Does my table need a primary key and clustered index change?

Question

I have a table holding 1.7 Milion rows.

Definition:

CREATE TABLE T(
[ID] [uniqueidentifier] NOT NULL,
[AID] [uniqueidentifier] NOT NULL,
[BID] [uniqueidentifier] NOT NULL,
[iType] [int] NOT NULL,
[MT] [ntext] NOT NULL,
[isM] [tinyint] NOT NULL,
[CDate] [datetime] NOT NULL,
[CBy] [nvarchar](50) NOT NULL,
[xi] [tinyint] NOT NULL

There is no Primary Key and no clustered index. There is one non clustered index on a uniqueidentifier column (that is not the PK candidate).

Looking at the usage statistics I see the following:

           Seeks Scans Lookups Updates TotalKB  UsedKB
HEAP       0     2     1500    65000   1810736  1757128
Non Cl.IX  1500  0     0       65000   56280    56240

I am thinking about adding a primary key on the (obviously previously for this purpose implemented) "ID" column - just to follow the normalization requirements and to have it. I am also thinking if a clustered index would be helpful or not... There is not a really good candidate to fullfil the Clustered index requirements. Maybe CDate is the least bad one...?

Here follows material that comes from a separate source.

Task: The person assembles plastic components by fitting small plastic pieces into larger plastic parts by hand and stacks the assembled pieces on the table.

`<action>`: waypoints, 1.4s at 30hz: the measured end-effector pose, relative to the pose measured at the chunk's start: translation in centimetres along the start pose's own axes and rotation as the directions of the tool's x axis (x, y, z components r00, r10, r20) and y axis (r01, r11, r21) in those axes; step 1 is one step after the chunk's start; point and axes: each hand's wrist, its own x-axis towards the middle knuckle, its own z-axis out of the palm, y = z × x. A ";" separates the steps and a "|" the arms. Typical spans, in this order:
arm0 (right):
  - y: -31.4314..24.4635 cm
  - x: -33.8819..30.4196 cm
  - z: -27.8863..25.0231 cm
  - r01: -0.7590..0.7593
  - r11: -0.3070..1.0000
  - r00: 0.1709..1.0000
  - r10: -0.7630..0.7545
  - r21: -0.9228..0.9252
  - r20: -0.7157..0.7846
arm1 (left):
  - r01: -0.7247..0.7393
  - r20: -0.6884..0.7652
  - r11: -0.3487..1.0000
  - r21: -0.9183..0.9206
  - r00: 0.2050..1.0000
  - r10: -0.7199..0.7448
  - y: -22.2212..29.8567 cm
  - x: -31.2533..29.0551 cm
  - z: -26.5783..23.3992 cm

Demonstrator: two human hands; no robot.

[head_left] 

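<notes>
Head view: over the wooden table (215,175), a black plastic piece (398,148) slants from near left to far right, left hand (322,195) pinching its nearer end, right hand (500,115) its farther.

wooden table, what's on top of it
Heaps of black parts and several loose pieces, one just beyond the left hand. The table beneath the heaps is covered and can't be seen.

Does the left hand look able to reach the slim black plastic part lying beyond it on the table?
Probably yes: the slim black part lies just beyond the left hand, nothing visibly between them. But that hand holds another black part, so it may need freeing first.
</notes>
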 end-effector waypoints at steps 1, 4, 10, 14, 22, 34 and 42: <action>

Unfortunately I do not have insight in regulary running queries that I could use to identify if there are range queries and to compare before / after performance with.

Questions:

After adding a primary key - can I expect any performance changes / improvements?
Is it even possible to add a primary key WITHOUT adding a clustered index?
Would you suggest adding a clustered index in this scenario to improve performance? I have read tons of opinitons, discussions and benchmark tests about this - Brent Ozar says "create it as long you can't prove it's better without" - others say (sorry, it is in German) performance usually is not getting better but ofthen worse having a clustered index in place because it requires more reads to get the required data, a benchmark on SE resulted in "Ci are good fur updates only" => so right now I am completely confused what to do with my several HEAP tables (like this one).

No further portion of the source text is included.